Apache Ignite Developers - Legacy Mail Archive

Reconsider TTL expire mechanics in Ignite

Classic

List

Threaded

8 messages Options

Alexey Goncharuk

Reconsider TTL expire mechanics in Ignite

Igniters,

We recently experienced some issues with TTL with enabled persistence, the
issues were related to persistence implementation details.

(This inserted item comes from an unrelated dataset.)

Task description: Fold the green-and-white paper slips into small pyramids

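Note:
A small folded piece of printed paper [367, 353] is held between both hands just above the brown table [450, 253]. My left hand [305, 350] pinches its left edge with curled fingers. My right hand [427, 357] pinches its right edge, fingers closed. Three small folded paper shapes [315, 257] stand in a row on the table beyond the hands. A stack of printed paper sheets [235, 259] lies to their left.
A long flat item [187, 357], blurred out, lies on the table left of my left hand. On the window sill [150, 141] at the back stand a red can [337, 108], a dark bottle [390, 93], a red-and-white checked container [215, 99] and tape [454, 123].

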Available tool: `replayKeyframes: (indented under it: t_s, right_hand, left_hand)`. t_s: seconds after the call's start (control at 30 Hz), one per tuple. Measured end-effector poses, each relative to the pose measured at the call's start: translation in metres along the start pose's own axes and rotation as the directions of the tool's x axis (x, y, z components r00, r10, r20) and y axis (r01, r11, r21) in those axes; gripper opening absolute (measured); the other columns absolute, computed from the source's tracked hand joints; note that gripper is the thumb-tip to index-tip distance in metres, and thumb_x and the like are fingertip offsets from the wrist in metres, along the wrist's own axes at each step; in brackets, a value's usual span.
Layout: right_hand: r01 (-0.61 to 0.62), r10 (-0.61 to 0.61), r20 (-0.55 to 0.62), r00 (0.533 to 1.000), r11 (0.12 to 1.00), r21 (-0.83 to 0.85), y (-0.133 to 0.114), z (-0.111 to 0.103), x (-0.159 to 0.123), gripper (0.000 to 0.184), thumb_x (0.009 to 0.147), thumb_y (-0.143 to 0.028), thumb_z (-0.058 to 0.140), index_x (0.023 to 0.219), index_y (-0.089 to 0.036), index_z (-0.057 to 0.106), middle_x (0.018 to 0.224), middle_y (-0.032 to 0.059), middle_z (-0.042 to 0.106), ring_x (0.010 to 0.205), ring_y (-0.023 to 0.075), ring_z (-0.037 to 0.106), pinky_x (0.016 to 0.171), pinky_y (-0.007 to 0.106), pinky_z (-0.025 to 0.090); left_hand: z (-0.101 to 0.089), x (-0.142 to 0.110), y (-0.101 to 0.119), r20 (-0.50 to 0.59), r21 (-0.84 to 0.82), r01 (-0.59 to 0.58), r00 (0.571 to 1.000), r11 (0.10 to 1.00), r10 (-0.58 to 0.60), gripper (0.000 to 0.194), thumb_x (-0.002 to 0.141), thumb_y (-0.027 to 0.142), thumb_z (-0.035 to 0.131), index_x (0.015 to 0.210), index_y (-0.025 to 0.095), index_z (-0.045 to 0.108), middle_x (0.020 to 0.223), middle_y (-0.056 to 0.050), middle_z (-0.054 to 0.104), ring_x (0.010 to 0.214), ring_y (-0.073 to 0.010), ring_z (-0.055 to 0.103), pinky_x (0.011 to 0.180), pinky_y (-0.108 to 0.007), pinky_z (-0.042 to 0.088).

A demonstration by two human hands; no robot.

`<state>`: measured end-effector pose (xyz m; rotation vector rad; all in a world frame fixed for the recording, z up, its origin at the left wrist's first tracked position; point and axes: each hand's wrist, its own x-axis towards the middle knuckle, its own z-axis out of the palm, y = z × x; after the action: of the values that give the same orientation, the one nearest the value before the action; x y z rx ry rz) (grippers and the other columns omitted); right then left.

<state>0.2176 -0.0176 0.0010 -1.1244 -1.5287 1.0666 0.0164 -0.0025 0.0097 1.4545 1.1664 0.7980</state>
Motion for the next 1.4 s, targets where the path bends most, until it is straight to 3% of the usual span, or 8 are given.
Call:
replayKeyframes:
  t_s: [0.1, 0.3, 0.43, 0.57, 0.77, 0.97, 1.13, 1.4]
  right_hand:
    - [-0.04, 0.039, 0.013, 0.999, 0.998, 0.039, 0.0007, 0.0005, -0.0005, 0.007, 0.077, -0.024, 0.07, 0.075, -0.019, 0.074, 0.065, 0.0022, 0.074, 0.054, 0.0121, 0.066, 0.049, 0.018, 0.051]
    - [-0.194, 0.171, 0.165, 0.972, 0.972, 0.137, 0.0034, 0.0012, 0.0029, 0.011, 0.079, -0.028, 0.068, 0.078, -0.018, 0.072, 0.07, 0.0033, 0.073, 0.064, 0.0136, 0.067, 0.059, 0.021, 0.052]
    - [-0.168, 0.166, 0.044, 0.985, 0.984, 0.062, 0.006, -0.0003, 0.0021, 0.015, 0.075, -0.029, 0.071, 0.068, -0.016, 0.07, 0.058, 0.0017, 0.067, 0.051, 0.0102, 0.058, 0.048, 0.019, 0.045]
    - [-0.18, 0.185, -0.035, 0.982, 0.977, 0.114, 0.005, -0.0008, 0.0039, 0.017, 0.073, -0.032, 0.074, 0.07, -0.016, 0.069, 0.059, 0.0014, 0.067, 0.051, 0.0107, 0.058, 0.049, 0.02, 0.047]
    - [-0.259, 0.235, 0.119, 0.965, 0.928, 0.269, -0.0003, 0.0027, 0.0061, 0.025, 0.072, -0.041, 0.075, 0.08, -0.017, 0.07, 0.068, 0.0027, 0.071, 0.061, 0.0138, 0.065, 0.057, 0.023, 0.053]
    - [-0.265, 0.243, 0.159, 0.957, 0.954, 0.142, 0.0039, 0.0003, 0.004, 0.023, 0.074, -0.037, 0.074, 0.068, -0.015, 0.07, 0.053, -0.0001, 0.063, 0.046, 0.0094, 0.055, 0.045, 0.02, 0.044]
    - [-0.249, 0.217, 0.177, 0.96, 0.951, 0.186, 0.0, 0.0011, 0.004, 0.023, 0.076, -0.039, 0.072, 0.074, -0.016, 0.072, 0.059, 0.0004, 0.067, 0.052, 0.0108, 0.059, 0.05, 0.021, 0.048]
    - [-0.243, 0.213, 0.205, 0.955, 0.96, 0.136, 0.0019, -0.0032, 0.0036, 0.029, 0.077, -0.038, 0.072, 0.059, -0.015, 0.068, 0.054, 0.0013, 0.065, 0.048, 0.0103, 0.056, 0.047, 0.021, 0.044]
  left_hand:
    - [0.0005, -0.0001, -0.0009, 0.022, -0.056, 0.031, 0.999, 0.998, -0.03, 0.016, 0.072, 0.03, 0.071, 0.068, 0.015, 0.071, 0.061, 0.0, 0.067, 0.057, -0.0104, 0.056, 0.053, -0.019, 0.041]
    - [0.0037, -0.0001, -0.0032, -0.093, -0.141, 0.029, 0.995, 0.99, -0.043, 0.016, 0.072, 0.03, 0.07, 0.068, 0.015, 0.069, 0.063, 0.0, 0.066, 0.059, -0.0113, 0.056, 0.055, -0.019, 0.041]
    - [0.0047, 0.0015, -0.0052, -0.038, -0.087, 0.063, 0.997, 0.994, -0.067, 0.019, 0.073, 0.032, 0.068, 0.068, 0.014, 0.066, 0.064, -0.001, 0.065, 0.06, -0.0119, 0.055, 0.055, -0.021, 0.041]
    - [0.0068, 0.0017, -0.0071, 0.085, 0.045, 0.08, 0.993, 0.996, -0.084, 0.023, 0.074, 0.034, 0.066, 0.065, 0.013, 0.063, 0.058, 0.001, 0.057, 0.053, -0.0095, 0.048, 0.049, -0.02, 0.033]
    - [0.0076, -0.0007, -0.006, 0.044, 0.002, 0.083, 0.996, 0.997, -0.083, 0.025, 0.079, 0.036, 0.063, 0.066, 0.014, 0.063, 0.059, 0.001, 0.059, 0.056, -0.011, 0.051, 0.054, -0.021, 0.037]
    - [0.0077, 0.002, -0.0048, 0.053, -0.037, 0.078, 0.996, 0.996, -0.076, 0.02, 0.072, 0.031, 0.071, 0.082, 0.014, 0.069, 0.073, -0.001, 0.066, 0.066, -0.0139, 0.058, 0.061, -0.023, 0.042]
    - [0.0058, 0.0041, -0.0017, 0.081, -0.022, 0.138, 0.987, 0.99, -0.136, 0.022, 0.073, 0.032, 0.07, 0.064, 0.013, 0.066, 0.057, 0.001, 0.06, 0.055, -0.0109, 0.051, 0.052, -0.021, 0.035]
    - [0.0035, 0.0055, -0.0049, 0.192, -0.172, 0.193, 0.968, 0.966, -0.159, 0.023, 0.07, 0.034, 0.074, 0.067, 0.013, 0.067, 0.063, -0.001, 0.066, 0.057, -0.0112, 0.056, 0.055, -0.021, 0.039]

However, when we
were adding tests to cover more cases, we found more failures, which, I
think, reveal some fundamental issues with expire mechanism.

In short, the root cause of the issue is that we expire entries on primary
and backup nodes independently, which means:
1) Partition sizes may have different values at different times which will
trigger false-negative checks on partition map exchange which was recently
added
2) More importantly, this may lead to inconsistent primary and backup node
values when EntryProcessor is used, because an entry processor may observe
a non-null value on one node and a null value on another node.

In my opinion, the second issue is critical and we must change the expiry
mechanics to run expiry in a distributed mode, with cache mode semantics
for entry remove.

Thoughts?

Vladimir Ozerov

Re: Reconsider TTL expire mechanics in Ignite

Huge +1.

On Tue, Apr 24, 2018 at 4:05 PM, Alexey Goncharuk <
[hidden email]> wrote:

> Igniters,
>
> We recently experienced some issues with TTL with enabled persistence, the
> issues were related to persistence implementation details. However, when we
> were adding tests to cover more cases, we found more failures, which, I
> think, reveal some fundamental issues with expire mechanism.
>
> In short, the root cause of the issue is that we expire entries on primary
> and backup nodes independently, which means:
> 1) Partition sizes may have different values at different times which will
> trigger false-negative checks on partition map exchange which was recently
> added
> 2) More importantly, this may lead to inconsistent primary and backup node
> values when EntryProcessor is used, because an entry processor may observe
> a non-null value on one node and a null value on another node.
>
> In my opinion, the second issue is critical and we must change the expiry
> mechanics to run expiry in a distributed mode, with cache mode semantics
> for entry remove.
>
> Thoughts?
>

Ivan Rakov

Re: Reconsider TTL expire mechanics in Ignite

In reply to this post by Alexey Goncharuk

Alexey,

Distributed expire will result in serious performance overhead, mostly
on network level.
I think, the main use case of TTL are in-memory caches that accelerate
access to slower third-party data source. In such case nothing is broken
if data is missing; strong consistency guarantees are not needed. I
think, that's why we should keep "local expiration" at least for
in-memory caches. Our in-memory page eviction works in the same way.

Best Regards,
Ivan Rakov

On 24.04.2018 16:05, Alexey Goncharuk wrote:

Alexey Goncharuk

Re: Reconsider TTL expire mechanics in Ignite

Ivan,

Agree about the use-case when we have a read-write-through store. However,
we allow to use Ignite in-memory caches even without 3rd party stores, in
this case the same issue is still present. Maybe we can keep local expire
for read-through caches and have strongly consistent expire for other modes?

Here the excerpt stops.